## What you have to do
Please copy out the entries below exactly, beginning with the line that contains "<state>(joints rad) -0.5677" and ending with the line that contains "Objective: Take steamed", and include nothing outside that span.
START Data in this exercise
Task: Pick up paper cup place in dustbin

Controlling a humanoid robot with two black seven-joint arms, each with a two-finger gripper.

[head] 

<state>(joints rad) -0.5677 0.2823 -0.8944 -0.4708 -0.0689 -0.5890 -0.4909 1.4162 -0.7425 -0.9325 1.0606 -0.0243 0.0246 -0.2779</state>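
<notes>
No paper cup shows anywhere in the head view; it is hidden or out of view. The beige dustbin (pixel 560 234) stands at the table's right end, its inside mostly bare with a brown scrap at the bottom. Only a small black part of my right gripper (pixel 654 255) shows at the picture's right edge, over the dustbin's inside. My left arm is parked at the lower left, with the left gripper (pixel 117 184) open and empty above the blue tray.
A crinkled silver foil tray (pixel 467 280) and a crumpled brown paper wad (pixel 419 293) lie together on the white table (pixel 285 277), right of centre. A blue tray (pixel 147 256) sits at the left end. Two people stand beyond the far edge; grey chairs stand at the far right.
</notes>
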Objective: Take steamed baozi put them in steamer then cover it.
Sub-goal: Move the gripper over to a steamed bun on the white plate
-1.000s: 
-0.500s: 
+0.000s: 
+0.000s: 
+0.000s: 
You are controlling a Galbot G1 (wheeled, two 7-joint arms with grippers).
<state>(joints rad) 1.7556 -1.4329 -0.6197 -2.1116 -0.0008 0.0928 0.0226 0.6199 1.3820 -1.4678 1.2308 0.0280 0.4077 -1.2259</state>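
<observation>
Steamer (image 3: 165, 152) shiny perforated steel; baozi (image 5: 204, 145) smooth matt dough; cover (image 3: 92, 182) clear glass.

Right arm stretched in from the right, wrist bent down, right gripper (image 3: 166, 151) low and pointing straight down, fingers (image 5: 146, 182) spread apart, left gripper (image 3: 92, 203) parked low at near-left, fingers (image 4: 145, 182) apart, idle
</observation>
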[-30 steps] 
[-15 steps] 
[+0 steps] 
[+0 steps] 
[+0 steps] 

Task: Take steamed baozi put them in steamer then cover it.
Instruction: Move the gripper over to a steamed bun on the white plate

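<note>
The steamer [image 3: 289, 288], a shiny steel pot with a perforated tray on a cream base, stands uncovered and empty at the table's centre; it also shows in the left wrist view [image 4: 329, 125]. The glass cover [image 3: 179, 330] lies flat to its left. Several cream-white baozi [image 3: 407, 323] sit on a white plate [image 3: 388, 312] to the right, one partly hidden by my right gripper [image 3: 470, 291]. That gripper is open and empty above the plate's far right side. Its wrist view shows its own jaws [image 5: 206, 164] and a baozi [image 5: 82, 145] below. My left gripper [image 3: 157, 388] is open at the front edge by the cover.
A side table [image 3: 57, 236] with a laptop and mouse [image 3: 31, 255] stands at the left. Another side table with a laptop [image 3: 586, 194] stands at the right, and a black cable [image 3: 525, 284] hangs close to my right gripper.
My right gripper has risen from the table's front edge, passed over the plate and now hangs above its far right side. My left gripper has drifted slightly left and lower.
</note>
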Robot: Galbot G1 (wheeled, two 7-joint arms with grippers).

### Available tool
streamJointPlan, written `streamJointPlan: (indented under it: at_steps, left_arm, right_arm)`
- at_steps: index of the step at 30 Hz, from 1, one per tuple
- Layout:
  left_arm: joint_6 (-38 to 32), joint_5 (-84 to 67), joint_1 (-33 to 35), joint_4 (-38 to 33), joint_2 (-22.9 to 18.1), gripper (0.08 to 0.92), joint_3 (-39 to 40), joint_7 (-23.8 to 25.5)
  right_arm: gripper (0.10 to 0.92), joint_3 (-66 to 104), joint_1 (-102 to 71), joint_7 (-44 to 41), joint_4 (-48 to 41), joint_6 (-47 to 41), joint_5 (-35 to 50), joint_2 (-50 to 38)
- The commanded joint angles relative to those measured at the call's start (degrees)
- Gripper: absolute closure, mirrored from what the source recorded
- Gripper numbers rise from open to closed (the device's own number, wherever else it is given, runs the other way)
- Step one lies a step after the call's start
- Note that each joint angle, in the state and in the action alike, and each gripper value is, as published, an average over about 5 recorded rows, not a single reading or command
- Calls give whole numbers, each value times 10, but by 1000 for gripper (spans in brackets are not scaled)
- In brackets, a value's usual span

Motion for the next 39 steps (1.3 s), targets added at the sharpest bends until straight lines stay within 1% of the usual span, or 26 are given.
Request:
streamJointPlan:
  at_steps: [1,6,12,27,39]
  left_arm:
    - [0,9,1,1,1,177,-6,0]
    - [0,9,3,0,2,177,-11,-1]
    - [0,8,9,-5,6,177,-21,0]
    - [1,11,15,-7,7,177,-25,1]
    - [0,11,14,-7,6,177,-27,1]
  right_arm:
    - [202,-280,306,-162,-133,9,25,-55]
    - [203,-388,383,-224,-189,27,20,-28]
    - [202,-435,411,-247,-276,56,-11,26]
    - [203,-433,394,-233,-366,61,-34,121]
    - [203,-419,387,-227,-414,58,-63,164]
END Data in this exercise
## Task solution
<state>(joints rad) -0.5677 0.2823 -0.8944 -0.4708 -0.0689 -0.5890 -0.4909 1.4162 -0.7425 -0.9325 1.0606 -0.0243 0.0246 -0.2779</state>
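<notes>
No paper cup shows anywhere in the head view; it is hidden or out of view. The beige dustbin (pixel 560 234) stands at the table's right end, its inside mostly bare with a brown scrap at the bottom. Only a small black part of my right gripper (pixel 654 255) shows at the picture's right edge, over the dustbin's inside. My left arm is parked at the lower left, with the left gripper (pixel 117 184) open and empty above the blue tray.
A crinkled silver foil tray (pixel 467 280) and a crumpled brown paper wad (pixel 419 293) lie together on the white table (pixel 285 277), right of centre. A blue tray (pixel 147 256) sits at the left end. Two people stand beyond the far edge; grey chairs stand at the far right.
</notes>
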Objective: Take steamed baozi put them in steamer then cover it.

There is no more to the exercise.